--- AVAILABLE DATA ---

━━━━

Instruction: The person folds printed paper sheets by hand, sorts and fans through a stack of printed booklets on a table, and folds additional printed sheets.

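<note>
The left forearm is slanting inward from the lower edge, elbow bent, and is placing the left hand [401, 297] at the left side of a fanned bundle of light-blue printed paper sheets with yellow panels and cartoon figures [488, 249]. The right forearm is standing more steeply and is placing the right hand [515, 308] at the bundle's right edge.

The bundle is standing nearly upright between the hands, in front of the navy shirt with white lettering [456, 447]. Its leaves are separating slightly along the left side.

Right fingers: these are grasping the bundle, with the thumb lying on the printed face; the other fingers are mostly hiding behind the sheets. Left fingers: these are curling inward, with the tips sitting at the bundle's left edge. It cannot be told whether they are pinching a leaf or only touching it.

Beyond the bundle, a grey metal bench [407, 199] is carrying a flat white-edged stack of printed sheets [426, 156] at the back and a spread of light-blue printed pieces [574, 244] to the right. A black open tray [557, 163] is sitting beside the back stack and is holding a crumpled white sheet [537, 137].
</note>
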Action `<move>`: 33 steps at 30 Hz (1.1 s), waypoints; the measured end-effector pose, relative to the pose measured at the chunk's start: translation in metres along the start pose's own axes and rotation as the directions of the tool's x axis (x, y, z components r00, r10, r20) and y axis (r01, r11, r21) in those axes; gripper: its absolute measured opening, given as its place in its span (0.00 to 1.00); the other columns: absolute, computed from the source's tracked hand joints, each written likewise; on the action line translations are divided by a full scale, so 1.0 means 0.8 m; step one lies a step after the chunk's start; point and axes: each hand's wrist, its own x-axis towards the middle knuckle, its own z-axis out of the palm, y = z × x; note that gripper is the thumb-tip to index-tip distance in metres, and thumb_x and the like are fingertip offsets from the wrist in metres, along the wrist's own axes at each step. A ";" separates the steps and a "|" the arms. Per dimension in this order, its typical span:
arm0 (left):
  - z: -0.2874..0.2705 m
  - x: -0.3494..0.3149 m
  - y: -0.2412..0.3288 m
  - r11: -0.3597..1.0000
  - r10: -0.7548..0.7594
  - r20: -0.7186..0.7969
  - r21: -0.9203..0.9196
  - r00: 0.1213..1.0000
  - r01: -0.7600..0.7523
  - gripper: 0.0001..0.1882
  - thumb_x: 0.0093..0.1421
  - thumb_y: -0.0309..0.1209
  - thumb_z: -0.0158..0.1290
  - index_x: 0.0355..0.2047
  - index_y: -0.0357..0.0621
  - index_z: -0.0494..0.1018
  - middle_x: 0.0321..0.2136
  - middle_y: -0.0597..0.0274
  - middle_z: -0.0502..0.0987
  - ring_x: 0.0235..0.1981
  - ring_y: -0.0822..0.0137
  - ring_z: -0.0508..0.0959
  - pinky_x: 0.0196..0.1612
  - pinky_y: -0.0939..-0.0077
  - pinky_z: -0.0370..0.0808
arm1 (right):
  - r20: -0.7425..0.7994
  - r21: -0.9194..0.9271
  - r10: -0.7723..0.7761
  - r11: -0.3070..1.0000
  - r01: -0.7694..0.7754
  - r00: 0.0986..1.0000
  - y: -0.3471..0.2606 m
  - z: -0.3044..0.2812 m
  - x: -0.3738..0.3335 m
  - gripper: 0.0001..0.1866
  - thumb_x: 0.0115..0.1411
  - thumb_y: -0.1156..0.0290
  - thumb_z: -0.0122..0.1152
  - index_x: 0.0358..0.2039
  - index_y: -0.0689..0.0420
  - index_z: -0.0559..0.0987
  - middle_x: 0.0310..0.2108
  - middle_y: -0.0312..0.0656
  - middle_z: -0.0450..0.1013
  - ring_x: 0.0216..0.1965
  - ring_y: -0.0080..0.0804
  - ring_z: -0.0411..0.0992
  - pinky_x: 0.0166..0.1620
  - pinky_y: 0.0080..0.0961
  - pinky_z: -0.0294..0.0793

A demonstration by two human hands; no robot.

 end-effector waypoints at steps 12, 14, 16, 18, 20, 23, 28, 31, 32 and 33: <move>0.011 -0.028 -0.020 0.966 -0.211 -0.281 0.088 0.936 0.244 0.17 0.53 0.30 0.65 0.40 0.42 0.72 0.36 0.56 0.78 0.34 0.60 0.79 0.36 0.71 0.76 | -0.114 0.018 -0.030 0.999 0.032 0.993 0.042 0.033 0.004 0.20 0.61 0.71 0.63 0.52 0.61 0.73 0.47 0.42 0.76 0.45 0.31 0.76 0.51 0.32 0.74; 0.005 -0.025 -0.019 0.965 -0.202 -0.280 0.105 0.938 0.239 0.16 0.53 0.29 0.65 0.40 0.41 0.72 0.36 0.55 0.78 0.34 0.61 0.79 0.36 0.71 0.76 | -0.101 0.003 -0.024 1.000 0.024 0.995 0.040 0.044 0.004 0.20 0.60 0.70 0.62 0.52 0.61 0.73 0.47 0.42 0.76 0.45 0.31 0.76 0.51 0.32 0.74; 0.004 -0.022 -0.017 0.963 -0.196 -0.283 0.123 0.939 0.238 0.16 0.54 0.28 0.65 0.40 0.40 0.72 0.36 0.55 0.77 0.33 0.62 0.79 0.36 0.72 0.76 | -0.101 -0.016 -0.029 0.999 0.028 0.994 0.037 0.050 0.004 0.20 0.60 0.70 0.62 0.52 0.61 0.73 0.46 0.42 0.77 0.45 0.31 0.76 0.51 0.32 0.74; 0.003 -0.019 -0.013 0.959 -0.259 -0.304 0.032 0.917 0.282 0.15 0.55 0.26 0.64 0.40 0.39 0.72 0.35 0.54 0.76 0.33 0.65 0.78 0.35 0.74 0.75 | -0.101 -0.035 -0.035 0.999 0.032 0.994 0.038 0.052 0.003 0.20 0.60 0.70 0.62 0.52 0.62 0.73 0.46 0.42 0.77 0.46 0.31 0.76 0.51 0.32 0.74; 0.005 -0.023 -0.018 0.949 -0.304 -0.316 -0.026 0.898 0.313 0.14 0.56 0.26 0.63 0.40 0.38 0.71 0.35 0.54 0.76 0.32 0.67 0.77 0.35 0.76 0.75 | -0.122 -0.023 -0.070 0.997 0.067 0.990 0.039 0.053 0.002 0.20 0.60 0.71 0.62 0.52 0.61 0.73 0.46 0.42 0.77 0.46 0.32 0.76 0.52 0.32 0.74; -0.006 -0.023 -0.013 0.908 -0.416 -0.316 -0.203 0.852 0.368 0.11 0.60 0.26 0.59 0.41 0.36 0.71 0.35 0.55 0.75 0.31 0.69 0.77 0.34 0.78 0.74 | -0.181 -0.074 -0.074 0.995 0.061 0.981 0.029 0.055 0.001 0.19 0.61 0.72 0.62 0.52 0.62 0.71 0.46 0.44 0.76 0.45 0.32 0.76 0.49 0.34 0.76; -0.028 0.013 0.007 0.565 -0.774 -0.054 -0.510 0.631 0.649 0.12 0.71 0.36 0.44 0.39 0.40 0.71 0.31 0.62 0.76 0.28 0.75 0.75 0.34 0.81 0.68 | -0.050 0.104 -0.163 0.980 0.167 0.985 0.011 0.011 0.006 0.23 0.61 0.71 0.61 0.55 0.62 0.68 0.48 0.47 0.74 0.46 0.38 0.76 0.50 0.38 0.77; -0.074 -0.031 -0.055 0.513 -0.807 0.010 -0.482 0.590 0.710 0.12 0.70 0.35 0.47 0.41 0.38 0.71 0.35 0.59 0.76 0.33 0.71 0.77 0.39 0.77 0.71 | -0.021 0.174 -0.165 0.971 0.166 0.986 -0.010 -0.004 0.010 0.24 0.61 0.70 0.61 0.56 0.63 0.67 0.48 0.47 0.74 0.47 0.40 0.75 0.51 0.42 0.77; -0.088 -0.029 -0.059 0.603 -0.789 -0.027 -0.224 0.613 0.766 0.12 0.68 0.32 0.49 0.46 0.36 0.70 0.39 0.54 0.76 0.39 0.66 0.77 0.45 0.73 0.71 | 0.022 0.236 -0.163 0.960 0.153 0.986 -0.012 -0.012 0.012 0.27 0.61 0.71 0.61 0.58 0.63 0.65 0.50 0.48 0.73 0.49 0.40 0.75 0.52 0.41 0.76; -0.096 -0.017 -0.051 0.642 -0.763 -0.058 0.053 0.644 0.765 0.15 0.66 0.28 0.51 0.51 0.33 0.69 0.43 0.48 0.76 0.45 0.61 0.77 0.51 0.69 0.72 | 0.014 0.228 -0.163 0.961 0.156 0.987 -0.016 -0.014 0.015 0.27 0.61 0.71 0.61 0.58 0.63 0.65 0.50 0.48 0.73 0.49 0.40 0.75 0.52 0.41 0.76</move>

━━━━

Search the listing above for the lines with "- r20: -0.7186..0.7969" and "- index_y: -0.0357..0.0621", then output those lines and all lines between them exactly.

  - r20: -0.7186..0.7969
  - r21: -0.9203..0.9196
  - r00: 0.1213..1.0000
  - r01: -0.7600..0.7523
  - gripper: 0.0001..0.1882
  - thumb_x: 0.0093..0.1421
  - thumb_y: -0.0309..0.1209
  - thumb_z: -0.0158..0.1290
  - index_x: 0.0355..0.2047
  - index_y: -0.0357..0.0621

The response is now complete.